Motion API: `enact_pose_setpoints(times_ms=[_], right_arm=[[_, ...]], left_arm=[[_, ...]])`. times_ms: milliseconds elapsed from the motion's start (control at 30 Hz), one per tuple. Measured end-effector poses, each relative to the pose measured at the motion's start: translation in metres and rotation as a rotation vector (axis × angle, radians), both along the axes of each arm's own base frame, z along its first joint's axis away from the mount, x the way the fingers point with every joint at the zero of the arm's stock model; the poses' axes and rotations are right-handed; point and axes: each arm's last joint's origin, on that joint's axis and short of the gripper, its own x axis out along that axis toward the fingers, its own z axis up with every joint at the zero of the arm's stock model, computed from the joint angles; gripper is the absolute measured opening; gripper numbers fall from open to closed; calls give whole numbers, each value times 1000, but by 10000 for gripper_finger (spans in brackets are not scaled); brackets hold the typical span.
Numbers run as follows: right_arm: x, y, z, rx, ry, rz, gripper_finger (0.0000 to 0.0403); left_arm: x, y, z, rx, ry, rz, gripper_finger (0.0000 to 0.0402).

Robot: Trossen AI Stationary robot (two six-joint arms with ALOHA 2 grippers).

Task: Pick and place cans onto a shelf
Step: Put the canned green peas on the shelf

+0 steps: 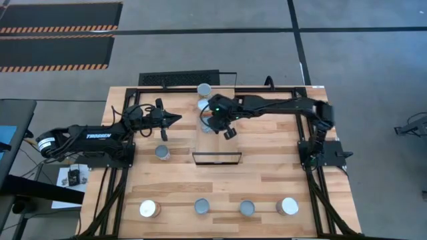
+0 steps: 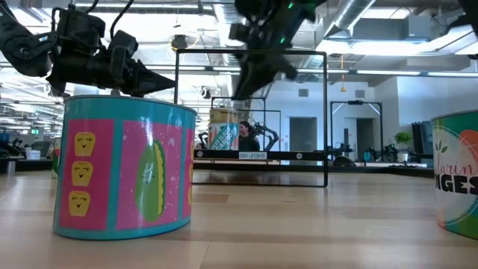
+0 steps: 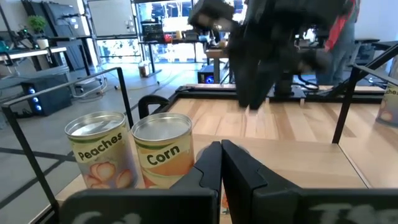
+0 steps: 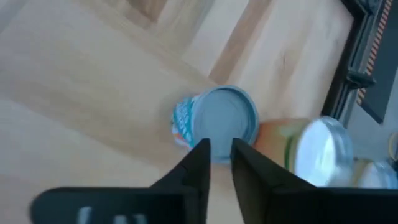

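The shelf (image 1: 220,143) is a pale plank panel with a black frame in the middle of the table. Three cans stand on its far part: one at the far end (image 1: 204,89), one nearer (image 1: 203,105), and a teal-labelled one (image 4: 222,121) under my right gripper. My right gripper (image 4: 220,155) hangs above that can's grey top with a narrow gap between its fingers, holding nothing; it also shows in the high view (image 1: 215,122). My left gripper (image 1: 175,120) is shut and empty just left of the shelf, level, pointing right. The Peaches can (image 3: 102,149) and Corn can (image 3: 165,149) show in the left wrist view.
One can (image 1: 163,153) stands on the table left of the shelf. Several cans stand in a row along the near edge, from one at the left (image 1: 149,209) to one at the right (image 1: 287,206). The shelf's upright black frame (image 2: 254,112) rises around the cans.
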Motion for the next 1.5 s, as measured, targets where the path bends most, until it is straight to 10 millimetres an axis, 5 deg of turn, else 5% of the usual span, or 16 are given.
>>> enact_pose_setpoints(times_ms=[200, 500, 800, 1133, 1500], right_arm=[[-48, 2, 26, 120, -43, -94, 11], [-134, 11, 12, 184, -411, -232, 7], [-209, 18, -14, 221, -756, -319, 6], [-240, 10, -43, 293, -892, -346, 7], [-254, 5, -64, 374, -1099, -230, 5]], left_arm=[[0, 0, -4, -15, 33, -3, 0], [6, -8, -2, -30, 45, -79, 0], [40, -27, 31, -65, 232, -163, 0], [51, -59, 64, -104, 548, -76, 0], [37, -93, 71, -201, 796, -55, 0]])
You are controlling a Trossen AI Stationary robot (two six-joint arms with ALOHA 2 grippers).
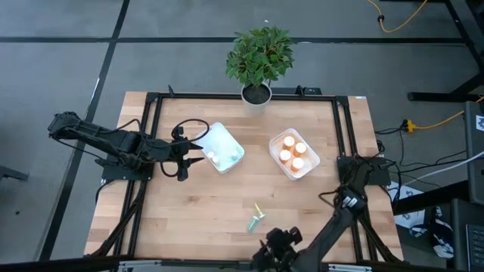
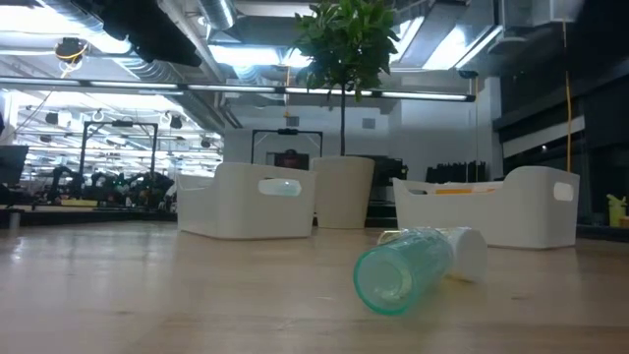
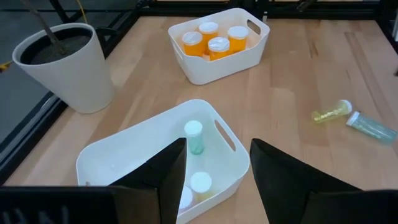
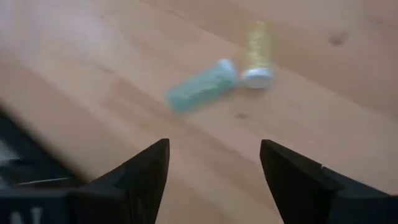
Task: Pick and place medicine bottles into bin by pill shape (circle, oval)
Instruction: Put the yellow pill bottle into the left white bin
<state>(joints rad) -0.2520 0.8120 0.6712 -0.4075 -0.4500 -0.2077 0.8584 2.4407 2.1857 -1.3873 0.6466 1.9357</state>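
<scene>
A pale teal bottle (image 1: 252, 223) and a yellow-green bottle (image 1: 259, 211) lie on their sides on the table near its near edge, cap ends close together; both show in the right wrist view (image 4: 198, 91) (image 4: 256, 50). The left bin (image 1: 219, 147) holds teal bottles (image 3: 194, 137). The right bin (image 1: 295, 154) holds several orange bottles (image 3: 217, 45). My left gripper (image 1: 198, 155) is open and empty beside the left bin's left side. My right gripper (image 1: 266, 245) is open and empty near the near edge, short of the two lying bottles.
A potted plant (image 1: 259, 64) in a white pot stands at the far edge, between the bins. A black frame (image 1: 227, 96) runs along the table's far and side edges. Bare wood lies between the bins and the lying bottles.
</scene>
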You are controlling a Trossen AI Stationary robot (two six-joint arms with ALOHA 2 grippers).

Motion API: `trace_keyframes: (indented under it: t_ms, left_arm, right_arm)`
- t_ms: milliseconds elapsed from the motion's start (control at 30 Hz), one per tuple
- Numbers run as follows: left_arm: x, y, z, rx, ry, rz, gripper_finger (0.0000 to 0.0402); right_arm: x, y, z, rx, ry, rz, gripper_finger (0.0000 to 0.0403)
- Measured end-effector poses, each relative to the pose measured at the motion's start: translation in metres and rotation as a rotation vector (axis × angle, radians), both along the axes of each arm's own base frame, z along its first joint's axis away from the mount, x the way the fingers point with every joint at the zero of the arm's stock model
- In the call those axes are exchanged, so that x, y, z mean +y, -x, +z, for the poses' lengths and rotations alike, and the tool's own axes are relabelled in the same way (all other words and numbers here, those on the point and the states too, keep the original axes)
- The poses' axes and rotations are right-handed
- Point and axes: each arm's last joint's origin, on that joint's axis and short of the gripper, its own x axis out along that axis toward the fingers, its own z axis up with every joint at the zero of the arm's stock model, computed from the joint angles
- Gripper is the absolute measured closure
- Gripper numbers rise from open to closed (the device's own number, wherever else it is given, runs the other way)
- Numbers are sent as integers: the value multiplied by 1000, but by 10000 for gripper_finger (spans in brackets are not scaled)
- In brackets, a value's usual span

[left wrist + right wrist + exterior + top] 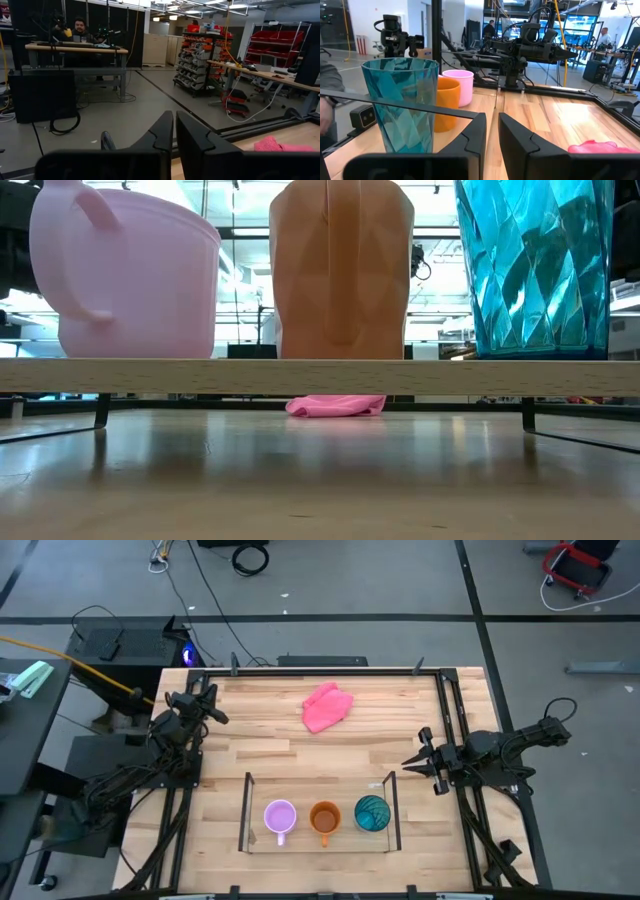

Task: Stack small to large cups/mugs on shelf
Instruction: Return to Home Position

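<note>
You looked to be on the return-to-home step. The shelf at lower centre of the high view held the lilac mug, orange mug and teal cup in a row, each apparently empty. The left gripper sat mid-left, jaws almost pressed together. The right gripper sat mid-right, jaws slightly apart and holding nothing. The next move, I judged, called only for parking both arms.
</note>
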Motion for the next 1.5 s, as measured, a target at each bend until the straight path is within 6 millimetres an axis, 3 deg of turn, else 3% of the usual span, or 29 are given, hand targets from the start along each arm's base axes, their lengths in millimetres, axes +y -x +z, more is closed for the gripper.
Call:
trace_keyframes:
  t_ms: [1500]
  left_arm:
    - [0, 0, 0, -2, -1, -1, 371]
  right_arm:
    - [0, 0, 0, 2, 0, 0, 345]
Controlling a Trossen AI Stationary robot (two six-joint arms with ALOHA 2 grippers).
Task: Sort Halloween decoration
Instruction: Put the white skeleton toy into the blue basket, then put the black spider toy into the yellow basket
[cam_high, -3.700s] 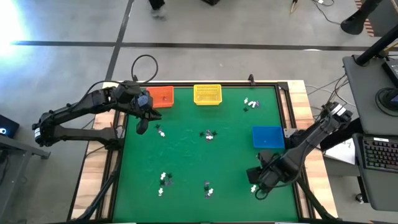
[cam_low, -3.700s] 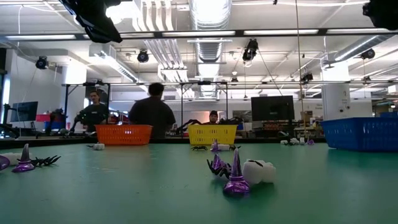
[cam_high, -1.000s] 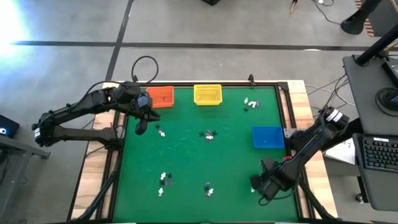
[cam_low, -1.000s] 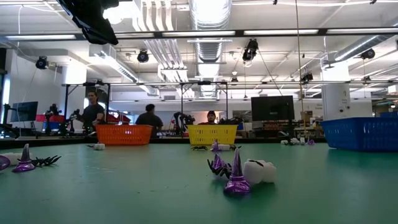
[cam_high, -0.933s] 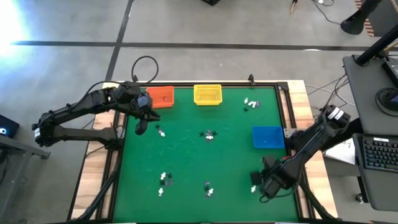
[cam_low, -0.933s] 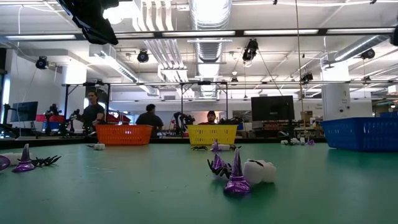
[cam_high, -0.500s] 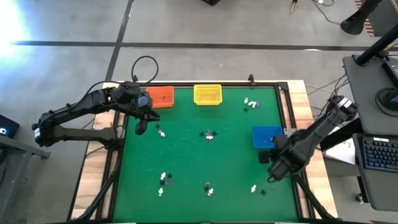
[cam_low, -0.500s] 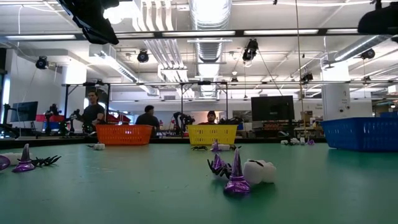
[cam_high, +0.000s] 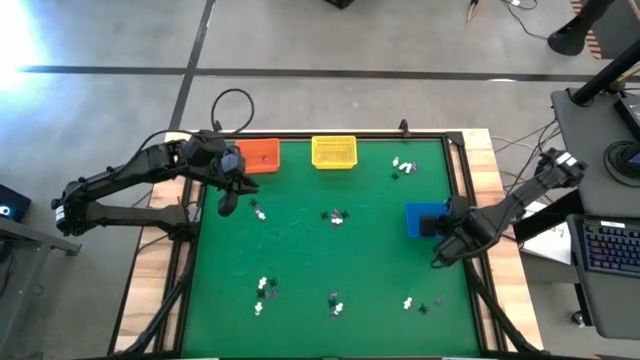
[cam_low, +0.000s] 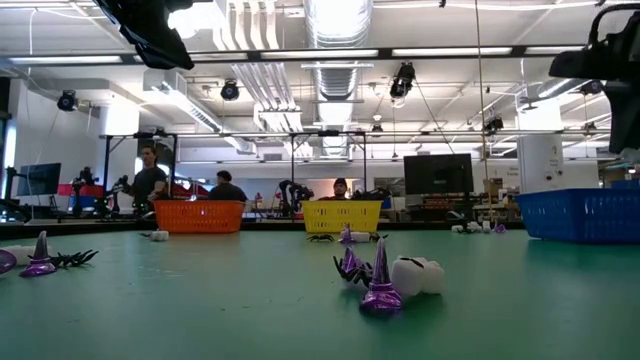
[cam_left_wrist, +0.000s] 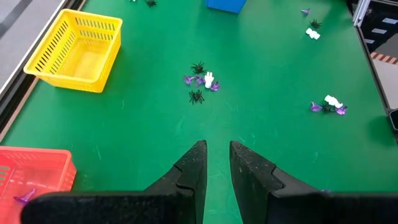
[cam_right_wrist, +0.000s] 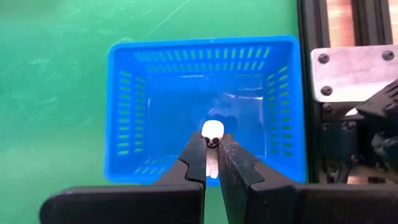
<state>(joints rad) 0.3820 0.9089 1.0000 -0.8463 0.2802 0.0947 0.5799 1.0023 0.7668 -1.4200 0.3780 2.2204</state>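
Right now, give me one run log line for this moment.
right gripper: shut on white trinket, above blue basket | left gripper: empty, near orange basket

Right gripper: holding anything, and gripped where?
Yes. The right gripper pinches a small white trinket by its lower part, rounded top poking out above the fingertips, over the blue basket. The left gripper holds nothing.

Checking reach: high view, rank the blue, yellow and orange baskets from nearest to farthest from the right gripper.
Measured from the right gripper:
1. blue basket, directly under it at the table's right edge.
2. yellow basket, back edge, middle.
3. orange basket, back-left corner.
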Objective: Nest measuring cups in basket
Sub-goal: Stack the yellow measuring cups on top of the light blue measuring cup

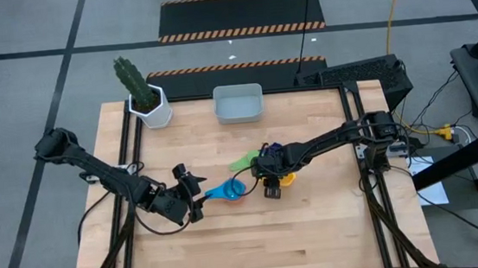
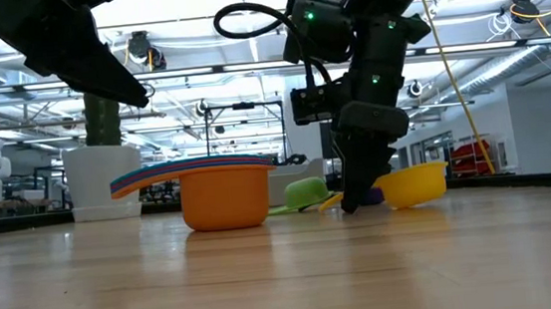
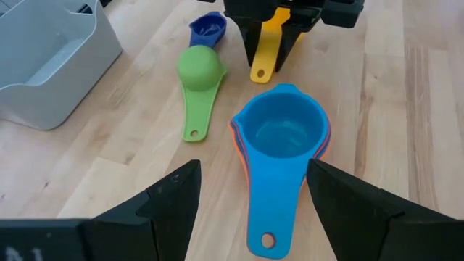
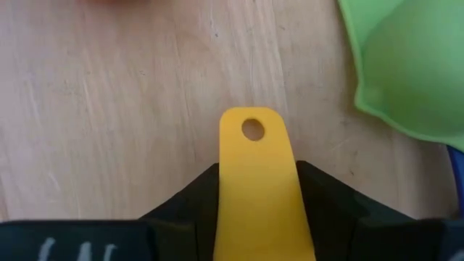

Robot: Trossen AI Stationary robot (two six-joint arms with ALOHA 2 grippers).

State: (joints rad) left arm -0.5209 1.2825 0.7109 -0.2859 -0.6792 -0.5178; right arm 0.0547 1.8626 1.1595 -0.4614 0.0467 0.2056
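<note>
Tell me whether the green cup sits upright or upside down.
Upside down: the green cup shows its domed bottom in the left wrist view, rim on the table.

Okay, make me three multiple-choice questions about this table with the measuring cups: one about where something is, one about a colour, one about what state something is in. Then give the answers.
1. Where does the basket stand?
A. at the table's far edge, beside the cactus pot
B. under the left gripper
C. on the stack of cups

2. What colour is the top cup of the nested stack?
A. red
B. light blue
C. green

3. How does the green cup lie?
A. upright in the basket
B. held in a gripper
C. mouth down on the table

Answers: 1 A, the high view shows it there. 2 B, the left wrist view shows a light blue bowl on top. 3 C, its domed bottom faces up.
</note>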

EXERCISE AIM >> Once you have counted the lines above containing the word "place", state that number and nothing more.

THE COMPLETED TASK >> 2